TASK BRIEF: Nothing except the pictures should be left out when you reproduce the listing exactly.

GIVEN DATA:
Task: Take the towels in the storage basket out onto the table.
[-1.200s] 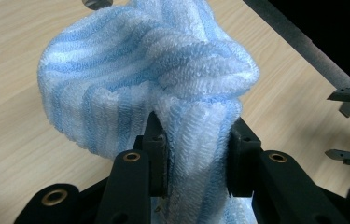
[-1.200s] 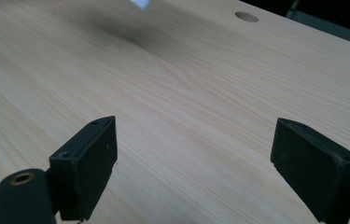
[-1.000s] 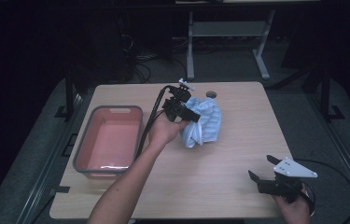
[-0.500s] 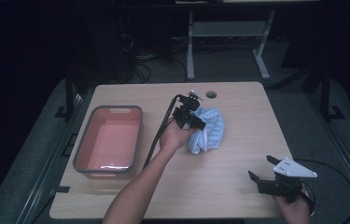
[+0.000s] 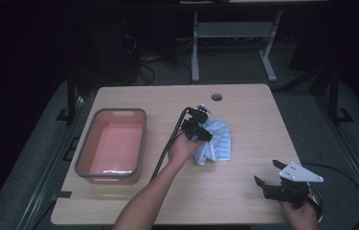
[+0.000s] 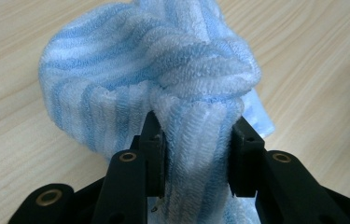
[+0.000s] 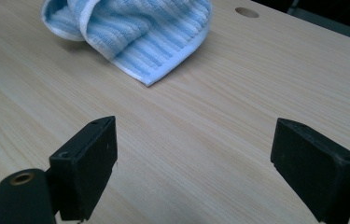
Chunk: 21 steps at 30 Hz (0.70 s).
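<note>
Towel (image 6: pixel 163 70): ribbed blue-and-white terry, bunched, mid-tabletop (image 5: pixel 244 201). My left gripper (image 6: pixel 196 154) pinches a fold between its fingers, lower part hidden. Right gripper (image 7: pixel 196 168), near-right corner: fingers spread, holding nothing.

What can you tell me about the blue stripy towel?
The towel is soft, ribbed terry cloth with light blue and white stripes and a pale hem along its edge. It lies bunched and folded over itself near the middle of the wooden table, right of the pink tub. The left gripper has a fold of it pinched between its black jaws, pulling the cloth up into a hump. The open right gripper sits apart from it, not touching.
</note>
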Tool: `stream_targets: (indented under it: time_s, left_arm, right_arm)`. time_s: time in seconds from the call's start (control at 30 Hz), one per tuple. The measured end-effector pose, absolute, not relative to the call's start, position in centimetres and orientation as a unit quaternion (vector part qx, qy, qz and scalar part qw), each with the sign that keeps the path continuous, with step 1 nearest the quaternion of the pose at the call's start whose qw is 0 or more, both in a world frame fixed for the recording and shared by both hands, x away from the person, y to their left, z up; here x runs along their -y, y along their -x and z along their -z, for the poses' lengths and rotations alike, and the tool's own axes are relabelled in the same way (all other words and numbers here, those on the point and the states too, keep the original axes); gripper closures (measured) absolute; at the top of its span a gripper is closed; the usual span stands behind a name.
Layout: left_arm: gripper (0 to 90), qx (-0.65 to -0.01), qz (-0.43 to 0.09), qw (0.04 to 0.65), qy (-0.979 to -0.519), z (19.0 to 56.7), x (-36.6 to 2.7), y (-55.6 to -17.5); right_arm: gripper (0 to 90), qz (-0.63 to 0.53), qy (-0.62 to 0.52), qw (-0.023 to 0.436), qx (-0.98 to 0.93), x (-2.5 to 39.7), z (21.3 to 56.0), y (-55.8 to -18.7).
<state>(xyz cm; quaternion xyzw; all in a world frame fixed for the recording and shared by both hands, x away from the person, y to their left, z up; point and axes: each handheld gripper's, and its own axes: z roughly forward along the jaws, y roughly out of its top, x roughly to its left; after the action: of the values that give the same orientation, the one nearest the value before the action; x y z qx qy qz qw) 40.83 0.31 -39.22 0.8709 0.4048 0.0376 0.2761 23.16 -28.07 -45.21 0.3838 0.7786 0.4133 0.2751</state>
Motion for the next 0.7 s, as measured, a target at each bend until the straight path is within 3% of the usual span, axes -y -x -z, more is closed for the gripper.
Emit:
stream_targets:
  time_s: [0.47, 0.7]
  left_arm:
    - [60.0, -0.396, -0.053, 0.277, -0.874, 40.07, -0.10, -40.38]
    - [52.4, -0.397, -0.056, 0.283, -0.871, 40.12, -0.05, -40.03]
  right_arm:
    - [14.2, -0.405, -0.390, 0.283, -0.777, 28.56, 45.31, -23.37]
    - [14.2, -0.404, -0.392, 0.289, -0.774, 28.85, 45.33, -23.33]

TASK RESPONSE:
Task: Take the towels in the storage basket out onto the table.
[-1.200s] 
[-1.200s] 
[-1.000s] 
[-0.500s] 
[+0.000s] 
[+0.000s] 
[+0.000s] 
Chunk: 21 steps at 30 Hz (0.70 s).
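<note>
Towel (image 6: pixel 163 70): ribbed blue-and-white terry, bunched, mid-tabletop (image 5: pixel 244 201). My left gripper (image 6: pixel 196 154) pinches a fold between its fingers, lower part hidden. Right gripper (image 7: pixel 196 168), near-right corner: fingers spread, holding nothing.

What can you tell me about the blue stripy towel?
The towel is soft, ribbed terry cloth with light blue and white stripes and a pale hem along its edge. It lies bunched and folded over itself near the middle of the wooden table, right of the pink tub. The left gripper has a fold of it pinched between its black jaws, pulling the cloth up into a hump. The open right gripper sits apart from it, not touching.
</note>
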Tool: `stream_targets: (indented under it: time_s, left_arm, right_arm)`. time_s: time in seconds from the call's start (control at 30 Hz), one per tuple. The measured end-effector pose, absolute, not relative to the call's start, position in centimetres and orientation as a unit quaternion (vector part qx, qy, qz and scalar part qw), each with the sign that keeps the path continuous, with step 1 nearest the quaternion of the pose at the call's start whose qw is 0 or more, both in a world frame fixed for the recording and shared by both hands, x away from the person, y to their left, z up; here x runs along their -y, y along their -x and z along their -z, for the poses' lengths and rotations alike, and the tool's own axes are relabelled in the same way (all other words and numbers here, those on the point and the states too, keep the original axes); gripper closures (measured) absolute; at the top of its span a gripper is closed; the usual span stands behind a name.
Layout: left_arm: gripper (0 to 90), qx (-0.65 to -0.01), qz (-0.43 to 0.09), qw (0.04 to 0.65), qy (-0.979 to -0.519), z (19.0 to 56.7), x (-36.6 to 2.7), y (-55.6 to -17.5); right_arm: gripper (0 to 90), qz (-0.63 to 0.53), qy (-0.62 to 0.52), qw (-0.023 to 0.436), qx (-0.98 to 0.93), x (-2.5 to 39.7), z (21.3 to 56.0), y (-55.8 to -18.7).
<state>(xyz cm; quaternion xyzw; all in a world frame fixed for the recording and shared by both hands, x away from the person, y to their left, z up; point and axes: each handheld gripper's, and its own axes: z roughly forward along the jaws, y roughly out of its top, x roughly to its left; after the action: of the values that give the same orientation, the one nearest the value before the action; x y z qx qy qz qw) 40.83 0.31 -39.22 0.8709 0.4048 0.0376 0.2761 23.16 -28.07 -45.21 0.3838 0.7786 0.4133 0.2751</state>
Motion for the next 0.7 s, as measured, a target at each bend until the straight path is within 3% of the usual span, axes -y -x -z, more is closed for the gripper.
Emit:
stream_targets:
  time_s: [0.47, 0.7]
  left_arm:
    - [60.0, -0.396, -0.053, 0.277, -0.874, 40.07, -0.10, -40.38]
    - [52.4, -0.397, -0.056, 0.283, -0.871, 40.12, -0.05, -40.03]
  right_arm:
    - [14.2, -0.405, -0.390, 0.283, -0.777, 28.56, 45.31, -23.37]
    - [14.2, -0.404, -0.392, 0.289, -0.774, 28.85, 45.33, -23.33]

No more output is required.